Intrapersonelle Gründe (69.6%): Genannt wurden vor allem eine Vulnerabilität (Verletzlichkeit), Schuld, vorexistierende psychische Probleme und der religiöse Glauben.
Todesumstände (65.2%): Hier wurden vor allem eine gewaltsame, plötzliche Todesart, die Unfähigkeit Rituale zu vollziehen, das Bewusstsein, dass der/die Angehörige allein gestorben ist und multiple Todesfälle genannt.
Trennung von zu Hause und Angehörigen (30.4%)
Eine detaillierte Zusammenstellung der genannten Gründe für die anhaltende Trauerstörung finden sich in Tabelle 3.

Im Vergleich zu afrikanischen Flüchtlingen betonten arabische Flüchtlinge mehr den plötzlich, gewaltsamen Tod als Ursache und den Glauben an Gott als Heilung. Die Ansichten der Flüchtlinge decken sich dabei weitgehend mit der wissenschaftlichen Literatur. Im Vergleich zu früheren Studien wurden allerdings weniger übernatürliche Phänomene als Ursache genannt, was so interpretiert wird, dass sich die Flüchtlinge schon teilweise an die westliche Kultur angepasst haben.
Bei den Annahmen über die Heilung zeigte sich ein ähnliches Bild. Am häufigsten genannt wurden zwischenmenschliche/professionelle Unterstützung und individuelles Verhalten (Fokus auf das Hier und Jetzt, Erinnerungen an die verstorbene Person etc.). Die Details, sowie die Unterschiede zwischen arabischen und afrikanischen Flüchtlingen finden sich in Tabelle 4.

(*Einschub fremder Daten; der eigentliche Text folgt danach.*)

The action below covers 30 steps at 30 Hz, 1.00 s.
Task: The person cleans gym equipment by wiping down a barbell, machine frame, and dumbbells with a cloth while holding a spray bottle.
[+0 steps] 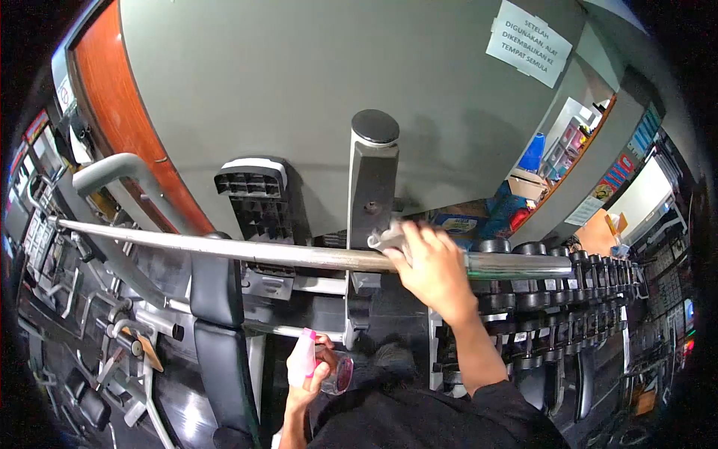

Dabei wurden soziale Unterstützung und Religion als Erst-Linien-Hilfe genannt, wobei deutlich war, dass die Teilnehmenden gegenüber professioneller Hilfe tendenziell reserviert waren. Dies könnte vor allem daran liegen, dass die Flüchtlinge noch nicht mit dem lokalen Gesundheitssystem vertraut waren. Eine weitere Hürde zur Suche professioneller Hilfe sind die vermutete Stigmatisierung und das Unverständnis von westlichen Spezialisten für die eigene Kultur. Dies hat Implikationen für den Umgang mit Flüchtlingen mit einer anhaltenden Trauerstörung:
Überwindung von Hürden für die Suche nach professioneller Hilfe
Etablierung eines gemeinsamen Erklärungsmodells der anhaltenden Trauerstörung
Anpassung der psychologischen Intervention
Integration von Ritualen in die Therapie
Zusammenfassend lässt sich sagen, dass Psychologen, Psychiater und Sozialarbeiter die Todesumstände und das kulturelle Verständnis der PatientInnen explorieren sollten. Dabei sollte aber nicht zu sehr auf die Unterschiede zur eigenen Kultur eingegangen werden, da die Flüchtlinge hinsichtlich der Gründe/Therapien ähnliche Vorstellungen haben wie Personen in der westlichen Kultur.